▸ **YOUR OBJECTIVE**
Repeat the entries exactly as they stand.

▸ **DATA FOR THE TASK**
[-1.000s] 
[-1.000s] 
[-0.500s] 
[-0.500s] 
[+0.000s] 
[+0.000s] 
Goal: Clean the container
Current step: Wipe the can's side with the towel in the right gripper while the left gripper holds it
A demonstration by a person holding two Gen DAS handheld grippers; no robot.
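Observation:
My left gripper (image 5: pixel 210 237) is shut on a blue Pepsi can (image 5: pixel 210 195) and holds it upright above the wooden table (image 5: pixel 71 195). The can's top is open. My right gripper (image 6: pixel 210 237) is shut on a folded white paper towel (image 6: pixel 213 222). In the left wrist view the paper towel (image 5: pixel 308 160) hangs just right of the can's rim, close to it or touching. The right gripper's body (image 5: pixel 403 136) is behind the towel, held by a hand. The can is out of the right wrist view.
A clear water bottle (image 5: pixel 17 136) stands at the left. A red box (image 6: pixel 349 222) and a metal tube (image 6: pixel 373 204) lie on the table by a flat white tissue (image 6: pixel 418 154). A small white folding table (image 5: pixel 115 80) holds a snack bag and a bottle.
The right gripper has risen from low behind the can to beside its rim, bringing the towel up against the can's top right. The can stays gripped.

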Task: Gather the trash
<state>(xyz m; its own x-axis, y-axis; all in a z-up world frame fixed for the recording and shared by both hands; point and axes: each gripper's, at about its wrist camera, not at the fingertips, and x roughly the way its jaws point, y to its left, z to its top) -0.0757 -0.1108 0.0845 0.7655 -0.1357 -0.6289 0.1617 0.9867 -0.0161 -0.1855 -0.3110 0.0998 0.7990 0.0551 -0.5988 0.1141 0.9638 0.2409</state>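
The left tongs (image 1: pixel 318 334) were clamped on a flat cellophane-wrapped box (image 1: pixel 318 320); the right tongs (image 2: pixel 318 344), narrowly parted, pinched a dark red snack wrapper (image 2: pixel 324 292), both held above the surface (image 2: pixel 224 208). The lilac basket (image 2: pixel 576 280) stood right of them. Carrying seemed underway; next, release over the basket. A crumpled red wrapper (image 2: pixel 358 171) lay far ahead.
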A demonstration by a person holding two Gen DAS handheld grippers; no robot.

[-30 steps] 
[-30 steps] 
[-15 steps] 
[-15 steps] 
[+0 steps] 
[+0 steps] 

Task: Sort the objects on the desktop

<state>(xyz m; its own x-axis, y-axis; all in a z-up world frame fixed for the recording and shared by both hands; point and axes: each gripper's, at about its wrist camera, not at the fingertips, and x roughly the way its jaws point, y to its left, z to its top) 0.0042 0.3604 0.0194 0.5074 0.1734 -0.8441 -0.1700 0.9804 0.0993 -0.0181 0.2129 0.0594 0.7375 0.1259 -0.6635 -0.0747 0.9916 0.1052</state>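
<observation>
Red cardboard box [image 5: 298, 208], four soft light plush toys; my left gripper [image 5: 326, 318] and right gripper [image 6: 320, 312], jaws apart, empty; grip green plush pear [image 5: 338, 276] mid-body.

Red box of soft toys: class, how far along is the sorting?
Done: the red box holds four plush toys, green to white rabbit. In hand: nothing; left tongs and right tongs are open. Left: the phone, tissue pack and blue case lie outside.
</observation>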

▸ **PROBLEM SOLUTION**
[-1.000s] 
[-1.000s] 
[-0.500s] 
[-0.500s] 
[+0.000s] 
[+0.000s] 
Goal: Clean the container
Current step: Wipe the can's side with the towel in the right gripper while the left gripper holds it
A demonstration by a person holding two Gen DAS handheld grippers; no robot.
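Observation:
My left gripper (image 5: pixel 210 237) is shut on a blue Pepsi can (image 5: pixel 210 195) and holds it upright above the wooden table (image 5: pixel 71 195). The can's top is open. My right gripper (image 6: pixel 210 237) is shut on a folded white paper towel (image 6: pixel 213 222). In the left wrist view the paper towel (image 5: pixel 308 160) hangs just right of the can's rim, close to it or touching. The right gripper's body (image 5: pixel 403 136) is behind the towel, held by a hand. The can is out of the right wrist view.
A clear water bottle (image 5: pixel 17 136) stands at the left. A red box (image 6: pixel 349 222) and a metal tube (image 6: pixel 373 204) lie on the table by a flat white tissue (image 6: pixel 418 154). A small white folding table (image 5: pixel 115 80) holds a snack bag and a bottle.
The right gripper has risen from low behind the can to beside its rim, bringing the towel up against the can's top right. The can stays gripped.
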
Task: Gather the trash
<state>(xyz m; its own x-axis, y-axis; all in a z-up world frame fixed for the recording and shared by both hands; point and axes: each gripper's, at about its wrist camera, not at the fingertips, and x roughly the way its jaws point, y to its left, z to its top) -0.0757 -0.1108 0.0845 0.7655 -0.1357 -0.6289 0.1617 0.9867 -0.0161 -0.1855 -0.3110 0.0998 0.7990 0.0551 -0.5988 0.1141 0.9638 0.2409</state>
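The left tongs (image 1: pixel 318 334) were clamped on a flat cellophane-wrapped box (image 1: pixel 318 320); the right tongs (image 2: pixel 318 344), narrowly parted, pinched a dark red snack wrapper (image 2: pixel 324 292), both held above the surface (image 2: pixel 224 208). The lilac basket (image 2: pixel 576 280) stood right of them. Carrying seemed underway; next, release over the basket. A crumpled red wrapper (image 2: pixel 358 171) lay far ahead.
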A demonstration by a person holding two Gen DAS handheld grippers; no robot.

[-30 steps] 
[-30 steps] 
[-15 steps] 
[-15 steps] 
[+0 steps] 
[+0 steps] 

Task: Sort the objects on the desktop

<state>(xyz m; its own x-axis, y-axis; all in a z-up world frame fixed for the recording and shared by both hands; point and axes: each gripper's, at about its wrist camera, not at the fingertips, and x roughly the way its jaws point, y to its left, z to its top) 0.0042 0.3604 0.0194 0.5074 0.1734 -0.8441 -0.1700 0.9804 0.0993 -0.0181 0.2129 0.0594 0.7375 0.1259 -0.6635 -0.0747 0.9916 0.1052</state>
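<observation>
Red cardboard box [image 5: 298, 208], four soft light plush toys; my left gripper [image 5: 326, 318] and right gripper [image 6: 320, 312], jaws apart, empty; grip green plush pear [image 5: 338, 276] mid-body.

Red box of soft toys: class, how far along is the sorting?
Done: the red box holds four plush toys, green to white rabbit. In hand: nothing; left tongs and right tongs are open. Left: the phone, tissue pack and blue case lie outside.
</observation>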

This output is finished.